Le président de la Fédération internationale de l'automobile (FIA), Max Mosley, mis en cause dans un scandale sexuel, se défend en expliquant qu'il n'avait en rien enfreint la loi, dans une lettre à des responsables du sport automobile rendue publique samedi.
"Un journal à scandales, a obtenu par des moyens illégaux des images de quelque chose que j'ai fait en privé et qui était inoffensif et complètement légal, même si cela peut être considéré comme inacceptable par certaines personnes", a indiqué Mosley qui réfute de nouveau le caractère "nazi" de sa séance sadomasochiste dans cette lettre à la fédération allemande automobile révélée par l'agence britannique Press Association.
"Cela va sans dire que le soi-disant aspect nazi est une totale fabrication. Cela sera parfaitement clair quand l'affaire arrivera en justice. Le journal a inventé cela afin d'épicer son histoire et d'introduire mes origines familiales", a jugé le fils du dirigeant fasciste britannique Oswald Mosley.

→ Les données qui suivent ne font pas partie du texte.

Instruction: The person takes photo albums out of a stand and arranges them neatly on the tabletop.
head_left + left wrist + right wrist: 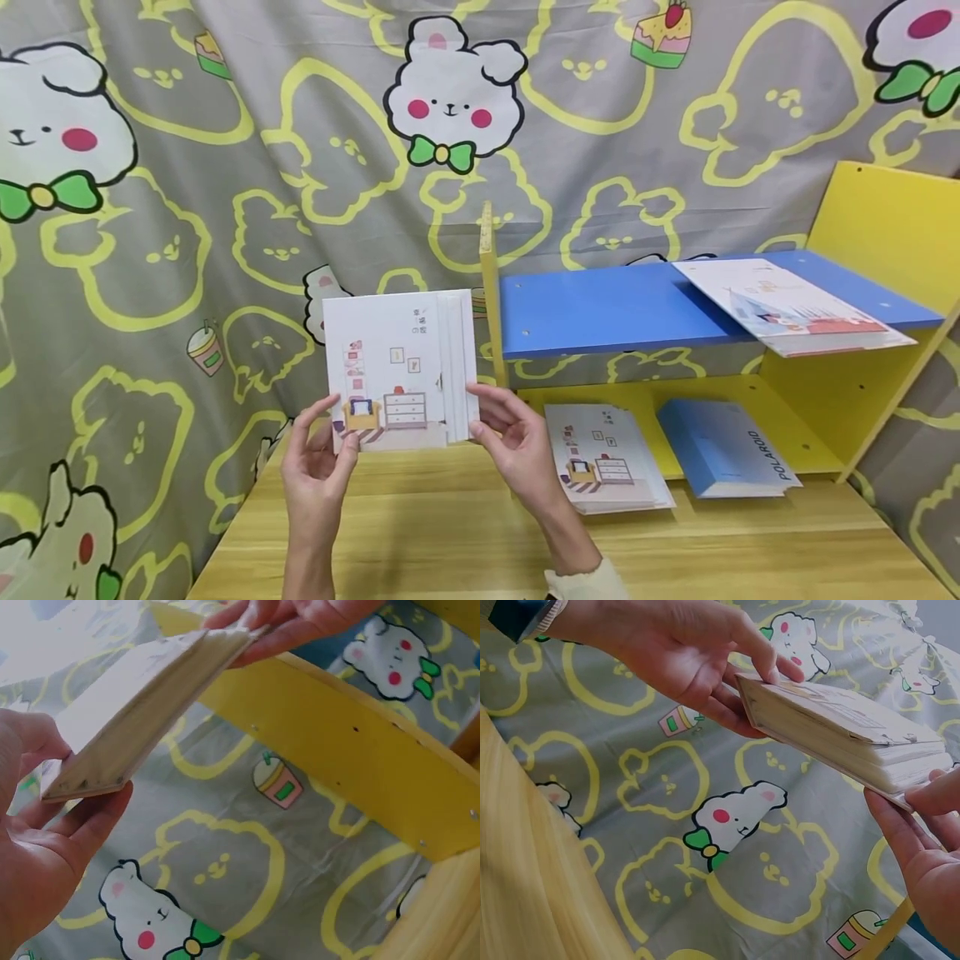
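Observation:
Both hands hold up a white photo album (386,358) above the table, its cover printed with an armchair and a chest of drawers. My left hand (318,458) pinches the lower left corner, the thumb in front. On the other side, my right hand (517,442) pinches the right edge between thumb and fingers. The cover stands a little off the right edge, where a pale strip shows. In the right wrist view, thick page edges of the album (817,739) face the camera between left hand (686,664) and right hand (930,859).
To the right stands a shelf unit with a blue board (600,304) and yellow panels. A white album (795,304) overhangs the blue board. Below lie a similar room-print album (603,458) and a blue POLAROID album (723,450). A patterned curtain (262,208) hangs behind the wooden table (420,533).

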Demonstrator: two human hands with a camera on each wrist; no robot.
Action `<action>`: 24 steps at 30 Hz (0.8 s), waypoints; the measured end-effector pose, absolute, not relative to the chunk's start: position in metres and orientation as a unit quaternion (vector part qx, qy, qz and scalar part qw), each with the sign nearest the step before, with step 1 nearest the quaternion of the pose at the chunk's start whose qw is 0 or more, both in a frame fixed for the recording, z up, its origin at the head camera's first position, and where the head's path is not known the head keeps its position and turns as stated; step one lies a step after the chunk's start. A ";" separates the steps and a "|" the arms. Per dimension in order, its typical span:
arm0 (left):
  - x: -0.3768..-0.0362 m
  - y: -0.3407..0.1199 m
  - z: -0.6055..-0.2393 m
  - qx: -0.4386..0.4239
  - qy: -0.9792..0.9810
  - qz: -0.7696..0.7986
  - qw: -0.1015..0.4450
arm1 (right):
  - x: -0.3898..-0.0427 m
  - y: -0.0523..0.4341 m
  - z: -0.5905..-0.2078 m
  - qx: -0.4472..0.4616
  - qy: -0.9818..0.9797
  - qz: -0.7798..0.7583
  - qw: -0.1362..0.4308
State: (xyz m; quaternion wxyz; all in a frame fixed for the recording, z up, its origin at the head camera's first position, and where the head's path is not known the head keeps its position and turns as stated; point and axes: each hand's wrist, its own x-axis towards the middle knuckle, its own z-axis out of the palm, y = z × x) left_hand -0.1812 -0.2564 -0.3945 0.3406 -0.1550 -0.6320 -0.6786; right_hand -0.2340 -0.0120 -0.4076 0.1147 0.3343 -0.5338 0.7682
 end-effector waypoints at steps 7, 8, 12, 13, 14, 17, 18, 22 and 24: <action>-0.183 -0.268 -0.393 -0.158 -0.647 -0.670 0.329 | -0.233 -0.018 -0.407 0.336 -0.533 0.768 0.118; -0.183 -0.269 -0.393 -0.158 -0.648 -0.668 0.329 | -0.233 -0.020 -0.407 0.338 -0.531 0.768 0.119; -0.183 -0.273 -0.394 -0.155 -0.645 -0.672 0.328 | -0.234 -0.026 -0.409 0.348 -0.524 0.767 0.124; -0.182 -0.274 -0.394 -0.154 -0.644 -0.674 0.329 | -0.234 -0.028 -0.410 0.349 -0.525 0.766 0.126; -0.182 -0.275 -0.395 -0.152 -0.644 -0.673 0.330 | -0.235 -0.029 -0.411 0.350 -0.525 0.765 0.127; -0.181 -0.278 -0.396 -0.146 -0.641 -0.674 0.337 | -0.236 -0.034 -0.413 0.353 -0.529 0.761 0.127; -0.180 -0.279 -0.397 -0.147 -0.640 -0.674 0.340 | -0.236 -0.035 -0.413 0.355 -0.530 0.760 0.128; -0.181 -0.281 -0.397 -0.142 -0.637 -0.674 0.346 | -0.236 -0.039 -0.415 0.356 -0.534 0.755 0.136; -0.182 -0.280 -0.397 -0.141 -0.637 -0.674 0.347 | -0.235 -0.040 -0.416 0.355 -0.532 0.756 0.142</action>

Un tabloïd britannique a diffusé la semaine dernière une vidéo montrant Mosley dans une séance sadomasochiste avec cinq jeunes femmes, dont certaines habillées en costume rayé de prisonniers. Lors de simulacres d'interrogatoires, Mosley s'y exprime notamment en allemand, conduisant des médias britanniques à évoquer une "orgie nazie". Depuis, les appels à sa démission se sont multipliés.
"Beaucoup de gens font des choses dans leur chambre à coucher ou ont des habitudes personnelles que d'autres peuvent trouver répugnantes. Mais tant que cela reste privé, personne ne trouve rien à redire", se défend Mosley se présentant comme la "victime d'une conspiration écoeurante".
"Pour faire court, je pense n'avoir rien fait de mal, et que le mal a été fait par ce journal", accuse-t-il.